**Data shown**
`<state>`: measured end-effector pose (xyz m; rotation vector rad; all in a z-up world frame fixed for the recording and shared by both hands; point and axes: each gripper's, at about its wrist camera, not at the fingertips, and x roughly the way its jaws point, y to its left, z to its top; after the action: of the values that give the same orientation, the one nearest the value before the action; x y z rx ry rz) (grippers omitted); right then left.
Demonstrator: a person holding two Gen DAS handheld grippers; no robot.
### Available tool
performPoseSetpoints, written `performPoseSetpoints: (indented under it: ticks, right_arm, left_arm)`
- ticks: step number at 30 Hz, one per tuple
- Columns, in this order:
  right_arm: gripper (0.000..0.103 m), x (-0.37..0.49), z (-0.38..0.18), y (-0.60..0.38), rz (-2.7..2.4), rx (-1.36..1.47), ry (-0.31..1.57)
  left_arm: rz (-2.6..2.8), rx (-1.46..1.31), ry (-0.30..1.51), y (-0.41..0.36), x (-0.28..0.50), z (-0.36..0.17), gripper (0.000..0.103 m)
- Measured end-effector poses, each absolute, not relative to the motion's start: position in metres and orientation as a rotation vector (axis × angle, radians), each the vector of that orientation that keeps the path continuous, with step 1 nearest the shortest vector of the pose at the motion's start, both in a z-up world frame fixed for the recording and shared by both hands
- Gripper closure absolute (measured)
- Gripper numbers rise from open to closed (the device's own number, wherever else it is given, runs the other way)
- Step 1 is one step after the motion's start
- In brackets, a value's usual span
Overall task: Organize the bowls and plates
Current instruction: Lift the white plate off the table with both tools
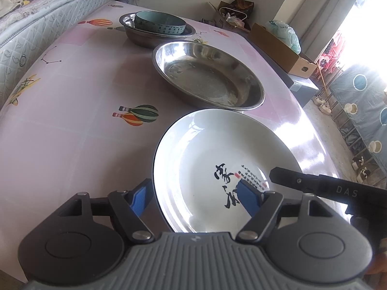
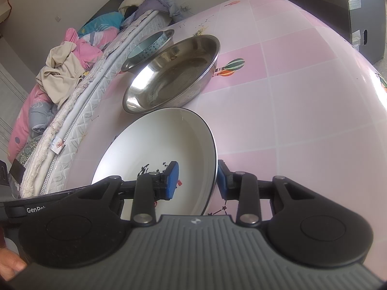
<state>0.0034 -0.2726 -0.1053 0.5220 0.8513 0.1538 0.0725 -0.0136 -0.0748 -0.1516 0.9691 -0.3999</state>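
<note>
From the left wrist view, the left hand-held gripper (image 1: 194,194) stands with its blue pads wide apart around the near left rim of the white plate (image 1: 217,159); neither pad seems to press on it. The plate is glazed ceramic, shallow, with a dark edge line and black brush writing in the middle. Beyond it on the desk (image 1: 72,133), which has a glossy pink covering with printed balloons, lies an empty steel dish (image 1: 208,75), and further back a teal bowl (image 1: 159,23) sits inside a second steel dish (image 1: 135,33).

From the right wrist view, the right hand-held gripper (image 2: 197,180) has one pad inside the plate (image 2: 164,140) and one outside its right rim. It looks clamped on the rim, though the contact is hard to judge.

I judge the step to be lifting the plate. The next move probably calls for a level lift, because smooth glaze can slip, and then a gentle set-down into the steel dish (image 2: 174,72).
</note>
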Motion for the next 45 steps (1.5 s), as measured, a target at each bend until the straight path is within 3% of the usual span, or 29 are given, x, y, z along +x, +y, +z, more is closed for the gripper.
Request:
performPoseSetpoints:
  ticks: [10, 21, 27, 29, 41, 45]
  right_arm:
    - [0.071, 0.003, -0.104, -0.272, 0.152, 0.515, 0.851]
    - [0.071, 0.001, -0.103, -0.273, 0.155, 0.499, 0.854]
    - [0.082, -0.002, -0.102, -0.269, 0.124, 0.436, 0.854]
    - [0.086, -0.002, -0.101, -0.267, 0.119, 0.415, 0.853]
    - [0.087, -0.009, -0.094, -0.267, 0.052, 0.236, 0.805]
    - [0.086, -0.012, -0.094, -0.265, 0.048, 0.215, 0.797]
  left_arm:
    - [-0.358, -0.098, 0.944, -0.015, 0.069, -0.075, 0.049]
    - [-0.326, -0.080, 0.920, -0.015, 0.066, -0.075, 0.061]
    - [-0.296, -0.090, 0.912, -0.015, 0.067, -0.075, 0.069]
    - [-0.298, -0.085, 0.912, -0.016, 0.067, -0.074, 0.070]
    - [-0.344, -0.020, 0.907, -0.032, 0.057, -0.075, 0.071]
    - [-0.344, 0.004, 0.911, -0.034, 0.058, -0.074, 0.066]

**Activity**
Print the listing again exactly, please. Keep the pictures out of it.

**Response**
`<state>`: measured end-effector pose (xyz m; rotation vector rad; all in a z-up world frame fixed for the recording and shared by both hands; point and axes: each gripper's, at about its wrist camera, not at the fingertips, and x roughly the way its jaws point, y to its left, z to its top; after the action: of the values that give the same orientation, the one nearest the value before the action; x y z rx ry rz) (grippers omitted); right then left.
Demonstrator: a person holding two Gen DAS handheld grippers; no robot.
### Available tool
performPoseSetpoints, written `performPoseSetpoints: (indented under it: ticks, right_arm, left_arm)`
- ticks: step number at 30 Hz, one per tuple
- Columns, in this order:
  right_arm: gripper (0.000..0.103 m), x (-0.37..0.49), z (-0.38..0.18), y (-0.60..0.38), rz (-2.7..2.4), rx (-1.36..1.47), ry (-0.31..1.57)
  left_arm: rz (-2.6..2.8), rx (-1.46..1.31), ry (-0.30..1.51), y (-0.41..0.36), x (-0.28..0.50), z (-0.36..0.17), gripper (0.000..0.103 m)
- Measured end-effector poses, each absolute, not relative to the motion's start: position in metres and orientation as a rotation vector (axis × angle, radians), each the vector of that orientation that keeps the path continuous, with step 1 nearest the shortest vector of the pose at the motion's start, both in a z-up world frame fixed for the recording and shared by both hands
- Gripper closure absolute (measured)
- Gripper numbers rise from open to closed (the device's own number, wherever else it is given, runs the other way)
- Step 1 is one step after the motion's start
- In brackets, a value's usual span
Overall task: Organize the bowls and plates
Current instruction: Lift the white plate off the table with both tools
<state>0.0034 -0.2726 -0.1053 0.5220 0.8513 0.1538 0.0725 -0.0136 -0.0748 -0.1516 0.9691 -0.3999</state>
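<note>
From the left wrist view, the left hand-held gripper (image 1: 194,194) stands with its blue pads wide apart around the near left rim of the white plate (image 1: 217,159); neither pad seems to press on it. The plate is glazed ceramic, shallow, with a dark edge line and black brush writing in the middle. Beyond it on the desk (image 1: 72,133), which has a glossy pink covering with printed balloons, lies an empty steel dish (image 1: 208,75), and further back a teal bowl (image 1: 159,23) sits inside a second steel dish (image 1: 135,33).

From the right wrist view, the right hand-held gripper (image 2: 197,180) has one pad inside the plate (image 2: 164,140) and one outside its right rim. It looks clamped on the rim, though the contact is hard to judge.

I judge the step to be lifting the plate. The next move probably calls for a level lift, because smooth glaze can slip, and then a gentle set-down into the steel dish (image 2: 174,72).
</note>
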Motion for the next 45 steps (1.5 s), as measured, a target at each bend until the straight path is within 3% of the usual span, or 29 are given, x, y, z along +x, +y, +z, more is closed for the gripper.
Request:
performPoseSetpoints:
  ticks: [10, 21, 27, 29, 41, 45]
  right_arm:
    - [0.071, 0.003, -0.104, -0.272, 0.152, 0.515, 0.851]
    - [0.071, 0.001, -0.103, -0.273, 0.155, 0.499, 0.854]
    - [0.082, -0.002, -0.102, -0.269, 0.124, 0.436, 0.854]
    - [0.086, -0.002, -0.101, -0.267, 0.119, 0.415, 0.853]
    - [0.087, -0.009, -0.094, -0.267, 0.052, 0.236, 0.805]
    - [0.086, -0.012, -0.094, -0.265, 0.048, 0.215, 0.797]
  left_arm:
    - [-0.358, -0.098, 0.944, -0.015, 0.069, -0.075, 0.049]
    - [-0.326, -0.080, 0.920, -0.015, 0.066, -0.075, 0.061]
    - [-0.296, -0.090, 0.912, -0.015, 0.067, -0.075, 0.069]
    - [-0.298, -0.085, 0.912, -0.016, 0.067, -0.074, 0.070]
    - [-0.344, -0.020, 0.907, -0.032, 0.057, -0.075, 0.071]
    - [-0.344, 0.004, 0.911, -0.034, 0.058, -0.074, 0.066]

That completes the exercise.